• _Directions_
All of the entries are to be returned word for word.

Start of Provided data

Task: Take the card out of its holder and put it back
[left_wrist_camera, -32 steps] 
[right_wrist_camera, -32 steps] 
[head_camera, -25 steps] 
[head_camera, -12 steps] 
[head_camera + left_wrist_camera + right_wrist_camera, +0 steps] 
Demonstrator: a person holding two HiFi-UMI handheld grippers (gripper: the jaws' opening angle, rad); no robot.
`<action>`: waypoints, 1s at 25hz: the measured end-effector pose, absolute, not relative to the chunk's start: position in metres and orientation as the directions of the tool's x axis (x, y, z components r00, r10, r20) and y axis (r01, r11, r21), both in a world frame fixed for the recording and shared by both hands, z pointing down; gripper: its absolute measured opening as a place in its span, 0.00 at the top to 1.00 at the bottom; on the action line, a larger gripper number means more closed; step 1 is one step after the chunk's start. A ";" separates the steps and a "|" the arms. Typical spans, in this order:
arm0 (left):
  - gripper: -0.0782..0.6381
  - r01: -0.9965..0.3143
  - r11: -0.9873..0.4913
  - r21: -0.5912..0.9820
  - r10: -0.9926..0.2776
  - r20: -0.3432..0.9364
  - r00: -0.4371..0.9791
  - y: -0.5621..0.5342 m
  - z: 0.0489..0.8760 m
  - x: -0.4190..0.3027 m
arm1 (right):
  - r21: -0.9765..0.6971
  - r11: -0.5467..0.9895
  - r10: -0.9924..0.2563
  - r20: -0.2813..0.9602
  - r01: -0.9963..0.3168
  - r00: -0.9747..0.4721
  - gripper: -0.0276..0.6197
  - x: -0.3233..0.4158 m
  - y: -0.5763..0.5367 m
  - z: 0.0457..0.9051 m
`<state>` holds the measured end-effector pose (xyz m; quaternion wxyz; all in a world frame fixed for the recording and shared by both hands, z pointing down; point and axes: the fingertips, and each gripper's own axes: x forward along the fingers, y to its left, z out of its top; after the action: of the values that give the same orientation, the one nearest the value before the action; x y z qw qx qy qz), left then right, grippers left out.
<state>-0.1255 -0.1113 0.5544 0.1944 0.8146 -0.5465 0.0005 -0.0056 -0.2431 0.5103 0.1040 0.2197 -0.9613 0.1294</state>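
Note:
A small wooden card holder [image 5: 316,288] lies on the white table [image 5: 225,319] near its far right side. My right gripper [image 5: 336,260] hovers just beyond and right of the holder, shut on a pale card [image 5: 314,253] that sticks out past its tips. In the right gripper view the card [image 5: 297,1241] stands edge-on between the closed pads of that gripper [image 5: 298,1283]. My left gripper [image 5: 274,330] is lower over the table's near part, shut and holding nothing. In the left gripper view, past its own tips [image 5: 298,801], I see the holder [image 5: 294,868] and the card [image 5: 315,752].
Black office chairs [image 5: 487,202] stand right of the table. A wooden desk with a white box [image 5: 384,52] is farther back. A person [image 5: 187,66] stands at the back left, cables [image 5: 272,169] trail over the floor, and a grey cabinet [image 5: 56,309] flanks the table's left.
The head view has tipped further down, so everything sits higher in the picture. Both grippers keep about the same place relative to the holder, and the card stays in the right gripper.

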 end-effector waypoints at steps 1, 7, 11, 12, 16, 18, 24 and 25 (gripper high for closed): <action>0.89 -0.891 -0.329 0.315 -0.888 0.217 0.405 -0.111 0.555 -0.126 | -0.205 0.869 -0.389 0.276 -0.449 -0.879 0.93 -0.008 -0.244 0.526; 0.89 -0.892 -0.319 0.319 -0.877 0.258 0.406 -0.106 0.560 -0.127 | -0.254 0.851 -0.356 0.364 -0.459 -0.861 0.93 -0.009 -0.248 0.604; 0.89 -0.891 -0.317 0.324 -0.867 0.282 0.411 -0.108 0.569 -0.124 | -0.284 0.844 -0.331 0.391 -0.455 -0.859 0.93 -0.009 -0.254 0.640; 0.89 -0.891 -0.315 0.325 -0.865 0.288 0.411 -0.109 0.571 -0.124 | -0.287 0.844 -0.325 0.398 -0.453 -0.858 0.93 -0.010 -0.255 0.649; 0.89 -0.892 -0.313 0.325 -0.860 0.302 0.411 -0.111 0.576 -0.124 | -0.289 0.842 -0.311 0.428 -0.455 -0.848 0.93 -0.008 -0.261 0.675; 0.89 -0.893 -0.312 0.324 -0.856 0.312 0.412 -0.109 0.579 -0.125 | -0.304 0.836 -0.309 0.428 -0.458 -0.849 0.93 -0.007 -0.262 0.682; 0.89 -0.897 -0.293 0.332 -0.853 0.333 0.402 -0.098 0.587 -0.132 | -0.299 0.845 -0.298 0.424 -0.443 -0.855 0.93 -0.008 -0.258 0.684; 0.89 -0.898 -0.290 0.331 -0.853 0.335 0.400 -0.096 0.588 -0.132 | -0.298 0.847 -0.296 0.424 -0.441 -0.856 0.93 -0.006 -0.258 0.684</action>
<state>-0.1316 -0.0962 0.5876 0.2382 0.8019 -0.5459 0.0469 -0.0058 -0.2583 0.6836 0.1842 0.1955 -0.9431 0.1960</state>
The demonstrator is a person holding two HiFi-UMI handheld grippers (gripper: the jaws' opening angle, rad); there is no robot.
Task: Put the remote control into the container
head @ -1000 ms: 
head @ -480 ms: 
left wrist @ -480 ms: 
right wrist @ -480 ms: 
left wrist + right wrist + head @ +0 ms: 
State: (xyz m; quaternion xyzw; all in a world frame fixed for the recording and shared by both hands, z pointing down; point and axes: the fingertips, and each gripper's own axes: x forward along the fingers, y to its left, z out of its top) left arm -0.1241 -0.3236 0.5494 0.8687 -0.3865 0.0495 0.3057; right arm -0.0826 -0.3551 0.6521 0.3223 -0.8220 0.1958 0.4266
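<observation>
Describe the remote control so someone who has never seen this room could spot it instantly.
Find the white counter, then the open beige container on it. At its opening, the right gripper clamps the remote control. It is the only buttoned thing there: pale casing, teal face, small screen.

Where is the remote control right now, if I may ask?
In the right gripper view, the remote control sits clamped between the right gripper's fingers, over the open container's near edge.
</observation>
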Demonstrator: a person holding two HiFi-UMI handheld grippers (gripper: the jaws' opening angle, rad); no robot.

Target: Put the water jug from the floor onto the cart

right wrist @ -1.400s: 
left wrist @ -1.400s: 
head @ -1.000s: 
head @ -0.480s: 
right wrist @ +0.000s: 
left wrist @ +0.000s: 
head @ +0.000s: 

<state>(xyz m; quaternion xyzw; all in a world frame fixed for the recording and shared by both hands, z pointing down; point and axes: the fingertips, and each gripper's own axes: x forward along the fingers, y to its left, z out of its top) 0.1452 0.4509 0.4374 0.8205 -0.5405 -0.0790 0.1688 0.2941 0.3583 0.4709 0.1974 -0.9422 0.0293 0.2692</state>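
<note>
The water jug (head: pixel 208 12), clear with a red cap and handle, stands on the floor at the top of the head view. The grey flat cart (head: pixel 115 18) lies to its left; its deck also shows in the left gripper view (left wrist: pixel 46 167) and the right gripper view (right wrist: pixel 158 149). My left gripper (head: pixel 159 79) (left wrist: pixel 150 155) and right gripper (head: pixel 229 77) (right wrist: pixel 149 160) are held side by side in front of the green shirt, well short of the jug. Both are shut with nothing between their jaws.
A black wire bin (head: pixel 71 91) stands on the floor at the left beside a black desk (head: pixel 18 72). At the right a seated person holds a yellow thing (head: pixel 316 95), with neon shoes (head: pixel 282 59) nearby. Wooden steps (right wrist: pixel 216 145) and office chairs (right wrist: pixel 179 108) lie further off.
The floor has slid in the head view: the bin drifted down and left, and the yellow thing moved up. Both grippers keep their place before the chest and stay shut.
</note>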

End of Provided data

• _Solution to the problem_
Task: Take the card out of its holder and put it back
[left_wrist_camera, -32 steps] 
[right_wrist_camera, -32 steps] 
[head_camera, -25 steps] 
[head_camera, -12 steps] 
[head_camera + left_wrist_camera + right_wrist_camera, +0 steps] 
Demonstrator: a person holding two HiFi-UMI handheld grippers (gripper: the jaws' opening angle, rad); no robot.
`<action>`: waypoints, 1s at 25hz: the measured end-effector pose, absolute, not relative to the chunk's start: position in metres and orientation as the directions of the tool's x axis (x, y, z components r00, r10, r20) and y axis (r01, r11, r21), both in a world frame fixed for the recording and shared by both hands, z pointing down; gripper: its absolute measured opening as a place in its span, 0.00 at the top to 1.00 at the bottom; on the action line, a larger gripper number means more closed; step 1 is one step after the chunk's start. A ";" separates the steps and a "|" the arms. Typical spans, in this order:
arm0 (left):
  - gripper: -0.0782..0.6381
  - r01: -0.9965..0.3143
  - r11: -0.9873..0.4913
  - r21: -0.5912..0.9820
  - r10: -0.9926..0.2776
  - r20: -0.3432..0.9364
  - r00: -0.4371..0.9791
  - y: -0.5621..0.5342 m
  - z: 0.0489..0.8760 m
  - x: -0.4190..0.3027 m
arm1 (right):
  - r21: -0.9765..0.6971
  - r11: -0.5467..0.9895
  - r10: -0.9924..0.2563
  - r20: -0.2813..0.9602
  - r01: -0.9963..0.3168
  - r00: -0.9747..0.4721
  - gripper: -0.0276..0.6197
  - x: -0.3233..0.4158 m
  - y: -0.5763..0.5367 m
  - z: 0.0457..0.9051 m
`<state>` holds the measured end-effector pose (xyz m; quaternion wxyz; all in a world frame fixed for the recording and shared by both hands, z pointing down; point and axes: the fingertips, and each gripper's own axes: x forward along the fingers, y to its left, z out of its top; after the action: of the values that give the same orientation, the one nearest the value before the action; x y z qw qx qy qz), left then right, grippers left out.
<state>-0.1255 -0.1113 0.5544 0.1944 0.8146 -0.5465 0.0005 -0.0056 -0.2431 0.5103 0.1040 0.2197 -0.9613 0.1294</state>
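Note:
A small wooden card holder [image 5: 316,288] lies on the white table [image 5: 225,319] near its far right side. My right gripper [image 5: 336,260] hovers just beyond and right of the holder, shut on a pale card [image 5: 314,253] that sticks out past its tips. In the right gripper view the card [image 5: 297,1241] stands edge-on between the closed pads of that gripper [image 5: 298,1283]. My left gripper [image 5: 274,330] is lower over the table's near part, shut and holding nothing. In the left gripper view, past its own tips [image 5: 298,801], I see the holder [image 5: 294,868] and the card [image 5: 315,752].
Black office chairs [image 5: 487,202] stand right of the table. A wooden desk with a white box [image 5: 384,52] is farther back. A person [image 5: 187,66] stands at the back left, cables [image 5: 272,169] trail over the floor, and a grey cabinet [image 5: 56,309] flanks the table's left.
The head view has tipped further down, so everything sits higher in the picture. Both grippers keep about the same place relative to the holder, and the card stays in the right gripper.
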
 end-effector waypoints at steps 1, 7, 11, 12, 16, 18, 24 and 25 (gripper high for closed): <action>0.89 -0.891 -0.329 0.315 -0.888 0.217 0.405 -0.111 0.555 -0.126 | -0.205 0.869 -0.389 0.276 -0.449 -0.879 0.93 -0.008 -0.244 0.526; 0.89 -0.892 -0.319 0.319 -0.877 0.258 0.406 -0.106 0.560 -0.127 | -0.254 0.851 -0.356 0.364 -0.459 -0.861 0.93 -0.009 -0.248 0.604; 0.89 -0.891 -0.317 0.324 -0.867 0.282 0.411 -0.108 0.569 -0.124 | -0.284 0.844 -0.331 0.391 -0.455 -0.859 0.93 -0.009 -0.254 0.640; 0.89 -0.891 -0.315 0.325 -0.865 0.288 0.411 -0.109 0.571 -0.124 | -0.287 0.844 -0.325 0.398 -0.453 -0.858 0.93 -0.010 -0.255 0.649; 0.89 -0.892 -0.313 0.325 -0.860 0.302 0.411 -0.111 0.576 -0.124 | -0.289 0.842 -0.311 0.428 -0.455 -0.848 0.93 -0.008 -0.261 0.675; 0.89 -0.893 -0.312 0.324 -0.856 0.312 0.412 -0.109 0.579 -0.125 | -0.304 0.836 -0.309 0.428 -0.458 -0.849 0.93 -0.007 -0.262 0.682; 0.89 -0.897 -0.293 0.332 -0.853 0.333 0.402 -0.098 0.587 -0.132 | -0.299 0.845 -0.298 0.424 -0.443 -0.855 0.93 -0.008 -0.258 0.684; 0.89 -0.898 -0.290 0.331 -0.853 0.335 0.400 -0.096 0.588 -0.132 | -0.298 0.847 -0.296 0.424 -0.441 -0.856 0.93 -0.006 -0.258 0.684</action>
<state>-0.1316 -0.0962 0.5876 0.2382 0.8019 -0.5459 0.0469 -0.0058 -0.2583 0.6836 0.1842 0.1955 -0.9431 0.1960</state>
The demonstrator is a person holding two HiFi-UMI handheld grippers (gripper: the jaws' opening angle, rad); there is no robot.
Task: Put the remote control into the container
head @ -1000 ms: 
head @ -480 ms: 
left wrist @ -480 ms: 
right wrist @ -480 ms: 
left wrist + right wrist + head @ +0 ms: 
State: (xyz m; quaternion xyzw; all in a world frame fixed for the recording and shared by both hands, z pointing down; point and axes: the fingertips, and each gripper's own axes: x forward along the fingers, y to its left, z out of its top) left arm -0.1241 -0.3236 0.5494 0.8687 -0.3865 0.0495 0.3057; right arm -0.0826 -0.3551 0.6521 0.3223 -0.8220 0.1958 0.4266
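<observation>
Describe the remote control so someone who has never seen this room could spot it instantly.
Find the white counter, then the open beige container on it. At its opening, the right gripper clamps the remote control. It is the only buttoned thing there: pale casing, teal face, small screen.

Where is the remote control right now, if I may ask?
In the right gripper view, the remote control sits clamped between the right gripper's fingers, over the open container's near edge.
</observation>
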Demonstrator: a person holding two HiFi-UMI handheld grippers (gripper: the jaws' opening angle, rad); no robot.

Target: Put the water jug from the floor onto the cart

right wrist @ -1.400s: 
left wrist @ -1.400s: 
head @ -1.000s: 
head @ -0.480s: 
right wrist @ +0.000s: 
left wrist @ +0.000s: 
head @ +0.000s: 

<state>(xyz m; quaternion xyzw; all in a world frame fixed for the recording and shared by both hands, z pointing down; point and axes: the fingertips, and each gripper's own axes: x forward along the fingers, y to its left, z out of its top) 0.1452 0.4509 0.4374 0.8205 -0.5405 -0.0790 0.1688 0.2941 0.3583 0.4709 0.1974 -0.9422 0.0293 0.2692</state>
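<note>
The water jug (head: pixel 208 12), clear with a red cap and handle, stands on the floor at the top of the head view. The grey flat cart (head: pixel 115 18) lies to its left; its deck also shows in the left gripper view (left wrist: pixel 46 167) and the right gripper view (right wrist: pixel 158 149). My left gripper (head: pixel 159 79) (left wrist: pixel 150 155) and right gripper (head: pixel 229 77) (right wrist: pixel 149 160) are held side by side in front of the green shirt, well short of the jug. Both are shut with nothing between their jaws.
A black wire bin (head: pixel 71 91) stands on the floor at the left beside a black desk (head: pixel 18 72). At the right a seated person holds a yellow thing (head: pixel 316 95), with neon shoes (head: pixel 282 59) nearby. Wooden steps (right wrist: pixel 216 145) and office chairs (right wrist: pixel 179 108) lie further off.
The floor has slid in the head view: the bin drifted down and left, and the yellow thing moved up. Both grippers keep their place before the chest and stay shut.
</note>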

Work on the answer is now done.